We start this week with a dataset. Not necessarily astonishing or eye-melting, but awfully useful. This CSV file contains 24 MB of GPS coordinates for 36,000 French communes (API Google Maps and GeoHack), as well as population figures for each between 1975 and 2010 (based on data from INSEE, the French National Institute of Statistics and Economic Studies). A big thank you to Arthur Charpentier – best known (although surely not well enough) for his blog Freakonometrics – and Ewen Gallic, a young French student in Montreal who passed this on. Now, over to you budding data journalists!
While we’re on the subject of demographics, this week we also took note of the “augmentation” – six years later – of a piece of data journalism carried out by Harvard University’s Amitabh Chandra. It was originally published by The New York Times in 2006 as a slightly austere HTML table entitled How Common Is Your Birthday?, based on the number of American babies born between 1973 and 1999. From that we learned that September 16 is the most common American birthday. This initial rough job was recently revived by NPR data journalist Matt Stiles as a slightly sexier visualisation. That static visualisation, frozen in Illustrator, was in turn itself revamped by Andy Kriebel, #dataviz specialist, who introduced a little interactivity using the celebrated Tableau platform. All of which makes for the compelling end product.

Arthur Charpentier (who else) has also let us know that Freakonometrics recently created a French version.
Mamma Mia
Living god of data visualisation David McCandless casts an eye upon humanity with the soberly entitled Chicks Rule? (Gender Balance on Social Networking Sites).
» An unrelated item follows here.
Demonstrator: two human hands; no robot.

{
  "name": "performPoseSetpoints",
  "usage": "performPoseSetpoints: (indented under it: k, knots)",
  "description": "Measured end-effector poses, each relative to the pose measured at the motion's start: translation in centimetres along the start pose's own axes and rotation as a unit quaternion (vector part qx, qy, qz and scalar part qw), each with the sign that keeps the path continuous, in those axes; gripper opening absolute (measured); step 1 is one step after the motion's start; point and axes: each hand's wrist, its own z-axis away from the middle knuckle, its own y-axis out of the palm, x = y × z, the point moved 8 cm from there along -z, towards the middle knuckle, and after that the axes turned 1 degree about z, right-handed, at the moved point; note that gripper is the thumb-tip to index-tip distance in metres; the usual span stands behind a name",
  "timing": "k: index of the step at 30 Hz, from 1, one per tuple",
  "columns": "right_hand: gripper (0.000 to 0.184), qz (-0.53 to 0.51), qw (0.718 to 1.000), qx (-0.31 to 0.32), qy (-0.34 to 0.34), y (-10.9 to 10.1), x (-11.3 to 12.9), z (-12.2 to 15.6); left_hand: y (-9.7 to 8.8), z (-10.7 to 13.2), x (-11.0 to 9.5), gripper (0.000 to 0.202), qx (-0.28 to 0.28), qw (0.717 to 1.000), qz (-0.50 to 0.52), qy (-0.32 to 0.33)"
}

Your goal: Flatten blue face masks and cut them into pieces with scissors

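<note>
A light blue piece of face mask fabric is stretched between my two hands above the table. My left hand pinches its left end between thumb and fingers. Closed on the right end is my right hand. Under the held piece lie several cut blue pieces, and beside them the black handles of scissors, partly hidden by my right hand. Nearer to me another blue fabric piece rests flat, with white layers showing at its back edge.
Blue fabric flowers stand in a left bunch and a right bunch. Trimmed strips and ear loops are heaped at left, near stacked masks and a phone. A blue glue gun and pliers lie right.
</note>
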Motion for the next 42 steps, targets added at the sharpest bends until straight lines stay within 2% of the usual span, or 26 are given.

Thanks to the research of Dan Hampson, and with the help of Piero Zagami and Tatjana Dubovina, it displays at a glance the fact that girls are more present than guys on Facebook, Twitter, Instagram and Pinterest (to name just the most popular networks). The reverse is true on Spotify, Google+, Flickr and YouTube. In all, almost 100 million new users each month connect to social networks, most seemingly for communicating rather than consuming. But that’s a personal interpretation, everyone can poke around the source to figure out their own.
Crisis, what crisis…
Trade in stores is unwavering in Italy despite the gloom, thanks notably to non-EU foreigners. A fetching infographic by the duty-free store operator Global Blue illustrates that fact. In truth, it wasn’t the subject or the data that caught our attention, but the original and polished layout. Go fullscreen when checking it out.
In the wind
Staying with data visualisation: some work based on open data, including data collected from the National Oceanic and Atmospheric Administration (NOAA) via the data.gov portal. John Nelson, a user experience specialist, categorised data tracking tornadoes according to their position on the Fujita Scale. The more powerful the tornado, the greater its impact on the map. A histogram also displays the number of victims in the form of a timeline. The project would have been perfect had it been even a little interactive, but we’ll just have to content ourselves with the magnificent image.
In the water
Anyone clued in to questions posed by the management and use of water will no doubt study with satisfaction the new infographic Which Nations Consume the Most Water? spotted via FlowingData. It’s based on data extracted by Arjen Hoekstra and Mesfin Mekonnen of the University of Twente in Holland. From that data Jen Christiansen, art director and illustrator for Scientific American Magazine, created this colourful visualisation which highlights that while abundant population may be the main factor in the vagaries of water consumption, inefficient agriculture and excessive use uring food production (30% of US water use comes from the consumption of meat) are also fatal influences.
Reflections
Finally, three posts to take note of – and that we will probably soon have the opportunity to talk at greater length about:
- ‘Crowdsourced crisis mapping: how it works and why it matters’, which provides an overview of crisis mapping and use of crowdsourcing, notably for the project Crowdmap.
- ‘Data journalism research at Columbia aims to close data science skills gap’, in which the former director of digital content at the Guardian, Emily Bell, analyses the progress of data journalism and the necessary evolution of scientific training in the field.
- ‘Anyone can do it. Data journalism is the new punk’, where the aforementioned Guardian’s current head of data offers his vision of being a data journalist, comparing it to the punk movement. While the idea is fun, the foundation for his argument is far more serious than it seems.
Of course, for some people, this will never be journalism. But then, who cares? While they’re worrying about the definitions, the rest of us can just get on with it.